> [DESCRIPTION OF THE TASK]: When you reach the line containing "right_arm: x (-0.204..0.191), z" in the records below, start copying exactly, and stop once you have copied the line containing "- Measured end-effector".

> [Dataset entries]:
++++++
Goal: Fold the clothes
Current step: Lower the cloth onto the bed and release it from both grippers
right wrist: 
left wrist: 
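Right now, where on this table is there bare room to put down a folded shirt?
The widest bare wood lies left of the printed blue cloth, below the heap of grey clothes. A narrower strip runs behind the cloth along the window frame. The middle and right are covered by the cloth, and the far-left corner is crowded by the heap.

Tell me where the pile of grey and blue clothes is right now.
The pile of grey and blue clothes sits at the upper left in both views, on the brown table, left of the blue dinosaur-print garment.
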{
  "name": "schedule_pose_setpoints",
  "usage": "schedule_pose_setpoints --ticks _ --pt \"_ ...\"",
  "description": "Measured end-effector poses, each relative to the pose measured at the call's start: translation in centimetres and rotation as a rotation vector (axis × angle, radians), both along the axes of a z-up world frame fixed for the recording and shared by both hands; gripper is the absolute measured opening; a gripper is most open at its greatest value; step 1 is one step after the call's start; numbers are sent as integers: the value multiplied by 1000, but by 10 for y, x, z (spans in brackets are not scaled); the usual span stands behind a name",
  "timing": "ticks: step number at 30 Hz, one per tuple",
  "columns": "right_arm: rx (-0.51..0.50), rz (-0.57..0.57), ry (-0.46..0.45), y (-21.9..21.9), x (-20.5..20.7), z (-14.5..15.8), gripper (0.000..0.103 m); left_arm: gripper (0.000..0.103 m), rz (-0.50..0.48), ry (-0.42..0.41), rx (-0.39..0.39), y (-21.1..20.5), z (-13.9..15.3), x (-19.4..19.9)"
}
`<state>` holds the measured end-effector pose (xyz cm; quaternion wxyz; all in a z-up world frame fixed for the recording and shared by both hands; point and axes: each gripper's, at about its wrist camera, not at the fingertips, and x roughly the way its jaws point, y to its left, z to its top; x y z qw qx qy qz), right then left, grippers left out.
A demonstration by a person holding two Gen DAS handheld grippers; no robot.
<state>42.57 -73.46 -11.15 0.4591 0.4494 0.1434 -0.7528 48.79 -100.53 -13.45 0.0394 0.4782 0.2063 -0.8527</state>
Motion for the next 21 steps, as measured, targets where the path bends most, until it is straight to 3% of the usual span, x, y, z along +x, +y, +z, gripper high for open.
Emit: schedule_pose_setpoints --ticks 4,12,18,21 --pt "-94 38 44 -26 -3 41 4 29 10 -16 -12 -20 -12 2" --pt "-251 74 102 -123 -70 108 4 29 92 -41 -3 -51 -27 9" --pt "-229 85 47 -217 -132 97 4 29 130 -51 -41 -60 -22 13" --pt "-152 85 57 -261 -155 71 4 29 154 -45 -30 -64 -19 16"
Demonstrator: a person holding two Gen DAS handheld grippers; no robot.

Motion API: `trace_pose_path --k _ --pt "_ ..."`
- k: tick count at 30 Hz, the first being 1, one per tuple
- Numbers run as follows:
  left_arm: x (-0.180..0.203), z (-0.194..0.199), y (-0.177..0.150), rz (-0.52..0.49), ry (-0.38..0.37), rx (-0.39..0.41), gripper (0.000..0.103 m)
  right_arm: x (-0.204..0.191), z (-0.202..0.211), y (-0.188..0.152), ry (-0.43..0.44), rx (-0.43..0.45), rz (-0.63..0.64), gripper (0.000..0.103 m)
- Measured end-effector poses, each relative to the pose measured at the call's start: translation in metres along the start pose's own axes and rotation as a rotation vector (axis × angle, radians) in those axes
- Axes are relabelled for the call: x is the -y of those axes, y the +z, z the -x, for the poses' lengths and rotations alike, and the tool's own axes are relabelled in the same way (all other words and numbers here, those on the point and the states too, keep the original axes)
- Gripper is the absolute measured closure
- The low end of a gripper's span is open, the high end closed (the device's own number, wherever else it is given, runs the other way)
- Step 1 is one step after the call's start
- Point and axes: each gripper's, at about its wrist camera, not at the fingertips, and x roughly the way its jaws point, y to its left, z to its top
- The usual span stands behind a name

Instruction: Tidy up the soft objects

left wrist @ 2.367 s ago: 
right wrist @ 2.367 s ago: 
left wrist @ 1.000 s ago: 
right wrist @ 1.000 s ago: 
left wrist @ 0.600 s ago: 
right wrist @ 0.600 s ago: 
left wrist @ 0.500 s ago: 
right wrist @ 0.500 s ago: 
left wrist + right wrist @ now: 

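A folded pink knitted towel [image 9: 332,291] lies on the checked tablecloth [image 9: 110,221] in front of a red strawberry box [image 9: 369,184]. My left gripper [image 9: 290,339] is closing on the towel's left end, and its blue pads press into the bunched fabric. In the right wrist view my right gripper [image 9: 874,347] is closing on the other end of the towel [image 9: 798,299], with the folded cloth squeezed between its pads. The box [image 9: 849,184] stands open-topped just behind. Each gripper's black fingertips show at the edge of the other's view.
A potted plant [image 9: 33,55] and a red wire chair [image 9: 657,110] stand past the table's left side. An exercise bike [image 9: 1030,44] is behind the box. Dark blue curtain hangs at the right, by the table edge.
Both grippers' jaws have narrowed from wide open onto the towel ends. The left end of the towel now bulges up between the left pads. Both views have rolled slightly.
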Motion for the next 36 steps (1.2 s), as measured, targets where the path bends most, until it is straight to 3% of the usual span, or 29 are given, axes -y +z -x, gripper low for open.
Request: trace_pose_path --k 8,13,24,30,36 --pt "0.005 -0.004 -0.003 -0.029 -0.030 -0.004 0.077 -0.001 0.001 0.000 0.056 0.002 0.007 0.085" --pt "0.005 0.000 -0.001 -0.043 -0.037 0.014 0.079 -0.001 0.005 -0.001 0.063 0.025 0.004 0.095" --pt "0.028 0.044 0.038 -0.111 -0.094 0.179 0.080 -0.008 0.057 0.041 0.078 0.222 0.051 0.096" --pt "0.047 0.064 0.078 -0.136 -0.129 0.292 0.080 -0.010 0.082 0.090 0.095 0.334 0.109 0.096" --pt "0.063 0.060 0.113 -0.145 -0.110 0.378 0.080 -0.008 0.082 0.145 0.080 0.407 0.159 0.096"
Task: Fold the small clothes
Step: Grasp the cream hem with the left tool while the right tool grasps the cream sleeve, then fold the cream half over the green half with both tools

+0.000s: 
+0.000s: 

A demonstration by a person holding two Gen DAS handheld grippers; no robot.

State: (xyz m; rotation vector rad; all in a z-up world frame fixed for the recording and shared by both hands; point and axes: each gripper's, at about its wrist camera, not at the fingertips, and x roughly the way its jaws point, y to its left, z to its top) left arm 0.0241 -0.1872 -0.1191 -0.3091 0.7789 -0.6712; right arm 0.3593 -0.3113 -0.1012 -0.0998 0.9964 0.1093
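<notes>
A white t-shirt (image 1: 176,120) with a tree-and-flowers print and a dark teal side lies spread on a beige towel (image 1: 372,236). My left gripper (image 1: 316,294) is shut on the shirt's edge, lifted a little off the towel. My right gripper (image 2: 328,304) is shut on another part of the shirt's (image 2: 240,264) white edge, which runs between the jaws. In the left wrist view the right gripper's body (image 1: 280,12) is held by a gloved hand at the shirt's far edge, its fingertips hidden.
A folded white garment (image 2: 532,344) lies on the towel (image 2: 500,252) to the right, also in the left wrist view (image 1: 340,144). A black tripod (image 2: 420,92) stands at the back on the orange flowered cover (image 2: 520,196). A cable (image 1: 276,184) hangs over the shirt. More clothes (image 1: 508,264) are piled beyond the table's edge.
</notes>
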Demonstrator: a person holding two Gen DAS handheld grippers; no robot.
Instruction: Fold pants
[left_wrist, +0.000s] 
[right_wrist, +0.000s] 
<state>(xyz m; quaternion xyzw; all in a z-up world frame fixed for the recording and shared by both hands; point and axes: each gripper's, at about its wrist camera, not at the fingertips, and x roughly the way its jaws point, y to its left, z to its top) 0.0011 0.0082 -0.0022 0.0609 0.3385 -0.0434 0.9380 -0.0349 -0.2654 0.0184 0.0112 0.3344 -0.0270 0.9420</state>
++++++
> [WORKED SOLUTION]:
  right_arm: x (-0.204..0.191), z (-0.202..0.211), y (-0.188..0.152), ry (-0.43..0.44), rx (-0.43..0.45), rz (-0.63..0.64), gripper (0.000..0.103 m)
- Measured end-effector poses, each relative to the pose measured at the call's start: translation in metres along the start pose's own axes and rotation as a rotation vector (axis × angle, radians) in those axes

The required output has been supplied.